Researchers use computer analysis of the latest coronavirus sequences and find targets that may help develop a successful SARS-CoV-2 vaccine.

Are we close to developing a vaccine to protect the general population from the latest coronavirus infection that we hear about every day in the news?  Researchers in Hong Kong believe that they have taken a giant step forward in this fight to create a SARS-CoV-2 vaccine that could protect a large percentage of the population.

SARS, or severe acute respiratory syndrome, was first talked about in 2003 when the virus was detected in the Yunnan province of China.  It was caused by a virus from the coronavirus family.  This is a zoonotic virus, meaning that it originally infected other animal species before it jumped to infecting humans.  The original virus for the 2003 SARS outbreak was traced back to cave-dwelling bats. 

Often, a zoonotic virus will transmit from animals to humans, but once humans are infected, they will not pass this virus on to other humans.  The danger comes when the virus mutates (changes its genetic material) into a form that can then pass on from human to human.  This was the case for the 2003 infections of the SARS coronavirus and is also the case for the new COVID-19 infection of the SARS coronavirus 2 (SARS-CoV-2), which is why it has spread so quickly worldwide.

The infection has symptoms very similar to those of influenza, which include a high fever, aches, a sore throat, fatigue, and coughing.  The average time it takes from initial infection to showing the first symptoms is normally 4 to 6 days, though it can take up to 14 days, which is why the quarantines enforced by different countries trying to fight this virus generally last 14 days.

While the symptoms may seem flu-like, there is a larger risk of developing pneumonia, a severe infection of the lungs, either from the virus attacking lung cells or by bacteria infecting the lungs.  It is this pneumonia that causes shortness of breath and higher risks of dying from the coronavirus infection. 

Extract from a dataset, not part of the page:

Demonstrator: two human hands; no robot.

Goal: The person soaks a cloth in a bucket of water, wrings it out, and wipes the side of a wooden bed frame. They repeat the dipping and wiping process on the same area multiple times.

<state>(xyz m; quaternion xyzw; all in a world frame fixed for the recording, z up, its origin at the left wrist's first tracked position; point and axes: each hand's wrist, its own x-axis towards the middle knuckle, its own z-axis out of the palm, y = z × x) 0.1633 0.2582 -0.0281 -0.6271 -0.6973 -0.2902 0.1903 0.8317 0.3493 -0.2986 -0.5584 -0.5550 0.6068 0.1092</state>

Right now, the only effective way to fight the coronavirus infection is to identify those who are infected, isolate them from the population, and to attempt to isolate as many people as possible that have come in contact with them.  This method is only partially successful, and a vaccine could greatly reduce the spread of the disease.

Researchers in Honk Kong took a large step forward in this fight by identifying specific targets on the SARS-CoV-2 virus that could be used as a potential vaccine.  Their estimation is that their discoveries could protect as much as 96% of the global population from the virus.

To do this, the researchers looked up the genetic sequences of the 2003 coronavirus and the recently studied 2019 coronavirus.  They also used previous studies from the 2003 SARS outbreak that had looked at individual people’s immunities against that virus.

The human body fights infections by identifying invading material and then attacking and destroying it.  This is done through the immune system, where specialized cells (B and T cells) generate antibodies that stick to parts of the invading germs and tag them for destruction.  The problem with immunity is that it takes time for our bodies to develop these antibodies, and during that time the germs have free reign to infect and hurt our bodies.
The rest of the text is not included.